Secretário de Estado de Saúde, Pedro Pascoal, aposta na “evolução” para o terceiro setor | Imagem: arquivo ac24horas

Pedro Pascoal, secretário de Estado de Saúde, resolveu mexer em uma casa de caba: estuda municipalizar os sete hospitais do interior do Acre. Só com a folha de pagamento para manutenção dessas unidades, o Estado calcula algo em torno de R$ 20,4 milhões. Com a municipalização, o peso desse custo mensal, envolvendo diretamente 1.667 servidores, seria dividido entre os ombros dos prefeitos.

Ainda não há uma definição clara em relação a quais critérios seriam apresentados aos prefeitos. Não se sabe também quais os modelos de gestão que poderiam ser oferecidos: Organização da Sociedade Civil (OSC); Organização da Sociedade Civil de Interesse Público (OSCIP) ou Organização Social (OS). “Temos a intenção de evoluir para o terceiro setor”, antecipa Pascoal.

Com essa ideia de relacionar a atuação do terceiro setor a uma suposta “evolução” na gestão de parte do SUS, o secretário apresentou o problema para o Conselho Estadual de Saúde, mas de uma forma específica. Ele usou como mote a possibilidade de transformar o modelo de administração direta do Hospital Regional do Alto Acre Wildy Viana, de Brasileia, em uma OSCIP, nos mesmos moldes da gestão do Hospital Geral do Juruá, administrado pela Associação Nossa Senhora da Saúde (Anssau). O conselho ainda não deu um parecer sobre a proposta.

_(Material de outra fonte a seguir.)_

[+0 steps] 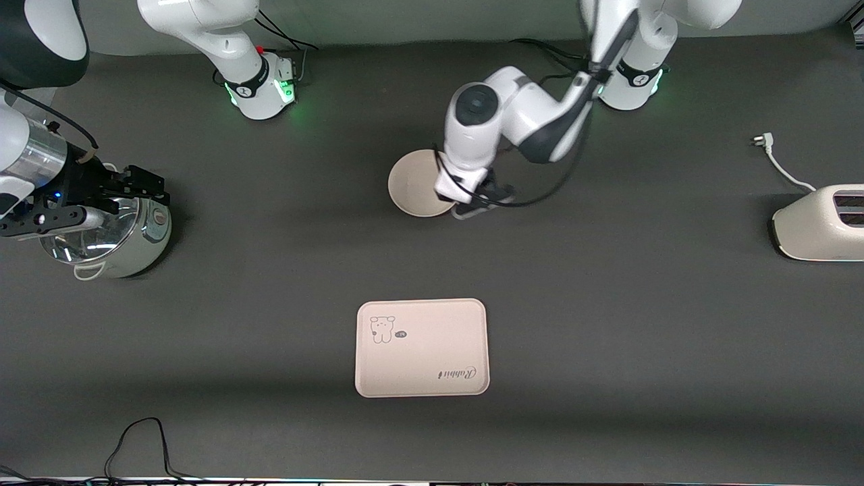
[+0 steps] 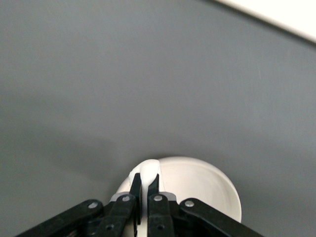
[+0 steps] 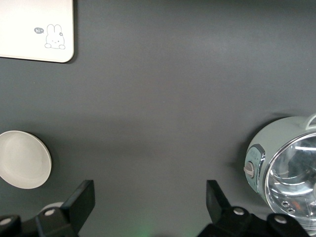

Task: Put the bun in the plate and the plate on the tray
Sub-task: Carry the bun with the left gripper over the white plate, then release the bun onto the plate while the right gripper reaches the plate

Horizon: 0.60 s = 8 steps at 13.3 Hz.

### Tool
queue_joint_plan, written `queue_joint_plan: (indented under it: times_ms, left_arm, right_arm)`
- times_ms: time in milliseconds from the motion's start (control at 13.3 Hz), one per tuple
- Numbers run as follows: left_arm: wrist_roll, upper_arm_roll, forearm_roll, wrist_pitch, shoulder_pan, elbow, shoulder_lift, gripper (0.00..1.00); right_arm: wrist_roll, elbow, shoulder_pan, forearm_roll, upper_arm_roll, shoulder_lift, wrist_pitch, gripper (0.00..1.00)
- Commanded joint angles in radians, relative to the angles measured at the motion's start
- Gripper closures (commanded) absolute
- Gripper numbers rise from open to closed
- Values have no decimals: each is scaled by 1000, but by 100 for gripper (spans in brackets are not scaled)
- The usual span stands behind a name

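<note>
The round cream plate [image 1: 415, 182] lies on the dark table, farther from the front camera than the tray [image 1: 432, 337], which has the rabbit drawing. My left gripper [image 1: 471, 206] is low at the plate's rim on the side toward the left arm's end. In the left wrist view it [image 2: 146, 181] is shut on a small off-white lump, the bun [image 2: 149, 169], just over the plate's edge [image 2: 197, 185]. The bun is hidden in the front view. My right gripper [image 1: 152, 185] waits open and empty over the steel pot; its wrist view [image 3: 148, 195] shows the plate [image 3: 22, 159] and the tray [image 3: 29, 29].
A steel pot with a glass lid [image 1: 108, 236] stands at the right arm's end and also shows in the right wrist view [image 3: 286, 168]. A cream toaster [image 1: 820, 223] with its white cord [image 1: 776, 158] stands at the left arm's end. A black cable [image 1: 142, 439] lies by the near edge.
</note>
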Motion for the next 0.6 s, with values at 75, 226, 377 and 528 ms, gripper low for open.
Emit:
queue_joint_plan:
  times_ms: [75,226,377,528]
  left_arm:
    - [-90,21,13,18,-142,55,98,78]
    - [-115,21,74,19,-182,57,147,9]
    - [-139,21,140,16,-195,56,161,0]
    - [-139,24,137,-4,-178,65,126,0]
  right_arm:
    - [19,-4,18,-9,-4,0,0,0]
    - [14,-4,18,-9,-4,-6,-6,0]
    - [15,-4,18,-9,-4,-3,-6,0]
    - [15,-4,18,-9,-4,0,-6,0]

Entre os conselheiros, há a percepção de que o componente político esteja pesando nessa empreitada da Sesacre. E isso se comprova na fala do secretário Pascoal. “Os prefeitos não abrem mão de nomear os diretores e principais cargos dos hospitais, mas os custos financeiros e políticos relacionados aos constantes problemas recaem, sempre, na conta da secretaria”, contextualiza o chefe da Sesacre, antes de usar a retórica para questionar. “Então, quer dizer que as nomeações são políticas e não estão, nunca, sob o comando da Sesacre. Ao Estado, só cabem os custos financeiros e os possíveis desgastes. Por que tem que ser assim?” São dois exemplos lembrados por Pedro Pascoal como “positivos”. O primeiro é o Hospital Geral do Juruá. A Sesacre entende que a gestão da Anssau “não apresenta problemas”.
Secretário de Estado de Saúde, Pedro Pascoal, aposta na “evolução” para o terceiro setor | Imagem: arquivo ac24horas

Hospital Regional do Juruá X Hospital Wildy Viana

A apresentação feita ao Conselho Estadual de Saúde defendeu a lógica de que a administração direta do Estado na política de Saúde não é eficiente. Para um conselheiro pouco alinhado à atual gestão, “é como se a Sesacre estivesse defendendo um raciocínio de que ela mesma, Sesacre, não tem competência para conduzir a política pública”.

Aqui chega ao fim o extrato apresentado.